Zayas-Gonzalez Yashira M, Ortiz Benjamín J, Lynn David M
Department of Chemical and Biological Engineering, University of Wisconsin-Madison , 1415 Engineering Drive, Madison, Wisconsin 53706, United States.
Department of Chemistry, University of Wisconsin-Madison , 1101 University Avenue, Madison, Wisconsin 53706, United States.
Biomacromolecules. 2017 May 8;18(5):1499-1508. doi: 10.1021/acs.biomac.7b00043. Epub 2017 Apr 14.

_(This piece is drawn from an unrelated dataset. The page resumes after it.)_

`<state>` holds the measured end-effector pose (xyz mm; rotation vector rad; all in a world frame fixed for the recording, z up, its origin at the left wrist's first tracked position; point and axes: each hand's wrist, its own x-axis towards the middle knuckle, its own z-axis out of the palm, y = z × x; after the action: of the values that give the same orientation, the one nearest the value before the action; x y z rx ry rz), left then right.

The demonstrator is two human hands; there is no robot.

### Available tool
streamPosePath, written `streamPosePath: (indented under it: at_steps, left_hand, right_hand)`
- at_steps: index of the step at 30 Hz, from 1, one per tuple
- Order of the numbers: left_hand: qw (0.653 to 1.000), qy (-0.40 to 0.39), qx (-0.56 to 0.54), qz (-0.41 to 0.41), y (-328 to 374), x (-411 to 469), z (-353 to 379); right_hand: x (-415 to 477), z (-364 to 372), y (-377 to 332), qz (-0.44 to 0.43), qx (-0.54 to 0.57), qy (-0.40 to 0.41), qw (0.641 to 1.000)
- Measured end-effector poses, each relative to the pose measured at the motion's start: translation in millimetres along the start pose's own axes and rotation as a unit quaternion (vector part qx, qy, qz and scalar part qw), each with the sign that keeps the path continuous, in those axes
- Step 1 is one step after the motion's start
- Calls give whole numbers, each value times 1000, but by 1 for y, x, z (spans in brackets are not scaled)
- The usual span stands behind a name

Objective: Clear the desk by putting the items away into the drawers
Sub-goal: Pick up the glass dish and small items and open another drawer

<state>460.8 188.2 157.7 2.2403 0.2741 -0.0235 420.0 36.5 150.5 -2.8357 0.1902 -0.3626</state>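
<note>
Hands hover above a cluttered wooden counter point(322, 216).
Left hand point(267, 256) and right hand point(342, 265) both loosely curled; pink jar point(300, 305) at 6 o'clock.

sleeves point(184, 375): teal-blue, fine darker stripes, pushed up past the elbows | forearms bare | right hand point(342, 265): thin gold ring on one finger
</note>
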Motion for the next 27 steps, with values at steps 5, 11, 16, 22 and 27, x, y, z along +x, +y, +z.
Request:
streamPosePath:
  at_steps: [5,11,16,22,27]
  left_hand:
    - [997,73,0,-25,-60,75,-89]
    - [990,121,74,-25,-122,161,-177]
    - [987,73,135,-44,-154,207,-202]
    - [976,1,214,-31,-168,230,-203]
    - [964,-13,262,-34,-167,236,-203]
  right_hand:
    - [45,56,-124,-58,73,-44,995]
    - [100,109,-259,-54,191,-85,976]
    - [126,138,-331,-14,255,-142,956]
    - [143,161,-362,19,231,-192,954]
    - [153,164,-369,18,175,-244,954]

We report the reactive layer-by-layer assembly of amine-reactive polymer multilayers using an azlactone-functionalized polymer and small-molecule diamine linkers. This approach yields cross-linked polymer/linker-type films that can be further functionalized, after fabrication, by treatment with functional primary amines, and provides opportunities to incorporate other useful functionality that can be difficult to introduce using other polyamine building blocks. Films fabricated using poly(2-vinyl-4,4-dimethylazlactone) (PVDMA) and three model nondegradable aliphatic diamine linkers yielded reactive thin films that were stable upon incubation in physiologically relevant media. By contrast, films fabricated using PVDMA and varying amounts of the model disulfide-containing diamine linker cystamine were stable in normal physiological media, but were unstable and eroded rapidly upon exposure to chemical reducing agents. We demonstrate that this approach can be used to fabricate functionalized polymer microcapsules that degrade in reducing environments, and that rates of erosion, extents of capsule swelling, and capsule degradation can be tuned by control over the relative concentration of cystamine linker used during fabrication. The polymer/linker approach used here expands the range of properties and functions that can be designed into reactive PVDMA-based coatings, including functionality that can degrade, erode, and undergo triggered destruction in aqueous environments. We therefore anticipate that these approaches will be useful for the functionalization, patterning, and customization of coatings, membranes, capsules, and interfaces of potential utility in biotechnical or biomedical contexts and other areas where degradation and transience are desired. The proof of concept strategies reported here are likely to be general, and should prove useful for the design of amine-reactive coatings containing other functional structures by judicious control of the structures of the linkers used during assembly.
我们报道了使用氮杂内酯功能化聚合物和小分子二胺连接剂进行胺反应性聚合物多层膜的反应性逐层组装。这种方法产生了交联的聚合物/连接剂型薄膜,在制备后可以通过用功能性伯胺处理进一步功能化,并提供了纳入其他有用功能的机会,而使用其他多胺构建块可能难以引入这些功能。使用聚(2-乙烯基-4,4-二甲基氮杂内酯)(PVDMA)和三种模型不可降解脂肪族二胺连接剂制备的薄膜产生了反应性薄膜,这些薄膜在生理相关介质中孵育时是稳定的。相比之下,使用PVDMA和不同量的含二硫键模型二胺连接剂胱胺制备的薄膜在正常生理介质中是稳定的,但在暴露于化学还原剂时不稳定并迅速侵蚀。我们证明,这种方法可用于制备在还原环境中降解的功能化聚合物微胶囊,并且可以通过控制制备过程中使用的胱胺连接剂的相对浓度来调节侵蚀速率、胶囊溶胀程度和胶囊降解程度。这里使用的聚合物/连接剂方法扩展了可以设计到基于反应性PVDMA的涂层中的性能和功能范围,包括在水性环境中可以降解、侵蚀和发生触发破坏的功能。因此,我们预计这些方法将有助于在生物技术或生物医学背景以及其他需要降解和短暂性的领域中对涂层、膜、胶囊和界面进行功能化、图案化和定制。这里报道的概念验证策略可能具有普遍性,并且通过明智地控制组装过程中使用的连接剂的结构,应该对设计包含其他功能结构的胺反应性涂层有用。